Your goal:
Would you please repeat, word for word, only the lines from the one holding "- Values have" through the one holding "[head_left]" in the material below, without the pictures?

Supplied material:
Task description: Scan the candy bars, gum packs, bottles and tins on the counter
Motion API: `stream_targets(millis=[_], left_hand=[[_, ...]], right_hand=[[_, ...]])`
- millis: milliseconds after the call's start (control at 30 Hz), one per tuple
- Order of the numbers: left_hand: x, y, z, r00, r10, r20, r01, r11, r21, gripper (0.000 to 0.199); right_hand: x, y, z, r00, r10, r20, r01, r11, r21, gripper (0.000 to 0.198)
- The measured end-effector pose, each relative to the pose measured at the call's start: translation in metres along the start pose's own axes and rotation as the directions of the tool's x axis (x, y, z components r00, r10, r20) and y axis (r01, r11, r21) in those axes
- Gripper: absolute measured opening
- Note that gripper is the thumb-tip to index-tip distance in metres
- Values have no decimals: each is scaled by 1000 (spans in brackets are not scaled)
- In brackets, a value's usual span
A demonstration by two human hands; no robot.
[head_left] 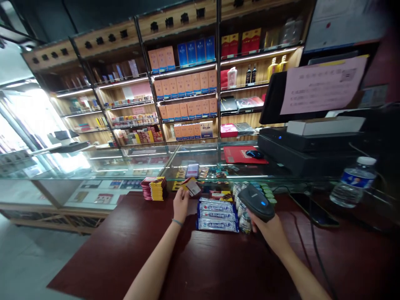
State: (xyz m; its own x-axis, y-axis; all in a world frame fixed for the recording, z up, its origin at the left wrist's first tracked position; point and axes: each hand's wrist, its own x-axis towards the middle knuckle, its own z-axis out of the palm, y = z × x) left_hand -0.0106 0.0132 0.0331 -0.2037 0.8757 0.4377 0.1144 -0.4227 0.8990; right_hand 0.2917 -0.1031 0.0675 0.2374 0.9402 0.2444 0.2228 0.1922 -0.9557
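Observation:
My left hand (pixel 181 205) pinches a small yellow and red chocolate bar (pixel 192 186) by its lower left edge, its pale printed back turned up. Wrapped round a black barcode scanner (pixel 256 201) with a lit blue spot is my right hand (pixel 268 227), its fingers partly hidden below. Between the hands lie several blue and white wrapped bars (pixel 217 214) in a row. Another chocolate bar (pixel 221 195) rests behind them. To the left of my left hand stands a stack of red and yellow bars (pixel 153 188). Small jars (pixel 245 223) sit under the scanner.
The dark red wooden desk (pixel 125 250) meets a glass counter (pixel 175 160). At the right are a phone (pixel 313 209), a water bottle (pixel 353 182), cables and a monitor (pixel 271 100). A mouse (pixel 254 154) lies on a red mat (pixel 236 155). Stocked shelves (pixel 187 98) line the wall.

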Motion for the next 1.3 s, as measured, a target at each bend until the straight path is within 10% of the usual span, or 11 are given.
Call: stream_targets(millis=[133,267,400,567,867,1167,1300], left_hand=[[-15,-19,-15,919,-367,-140,249,819,-517,33],[-20,-25,-17,837,-529,-142,304,665,-682,23],[-18,-27,-18,811,-564,-153,290,617,-732,15],[-16,-29,-18,822,-547,-159,292,645,-706,12],[-18,-28,-20,822,-550,-150,293,632,-717,22],[14,6,-56,830,-251,-498,96,944,-316,33],[48,38,-107,820,108,-562,42,968,246,27]], right_hand=[[-13,-10,19,1000,-1,20,1,1000,-7,30],[-28,-18,41,997,19,74,-21,1000,24,29],[-33,-17,50,980,54,191,-61,998,31,50],[-26,-5,45,941,-6,339,32,997,-73,27],[-33,-2,53,968,-39,249,50,998,-41,41],[-29,-8,47,989,1,148,2,1000,-25,20],[-30,-12,44,992,13,125,-6,998,-57,34]])
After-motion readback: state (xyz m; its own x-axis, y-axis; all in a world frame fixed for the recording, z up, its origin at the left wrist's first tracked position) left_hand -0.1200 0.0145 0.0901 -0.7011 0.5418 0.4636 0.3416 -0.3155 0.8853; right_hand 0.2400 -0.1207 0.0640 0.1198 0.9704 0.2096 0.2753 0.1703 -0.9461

The completed task:
- Values have no decimals: each is scaled by 1000 (spans in brackets are not scaled)
- In brackets, a value's usual span
A demonstration by two human hands; no robot.
[head_left] 

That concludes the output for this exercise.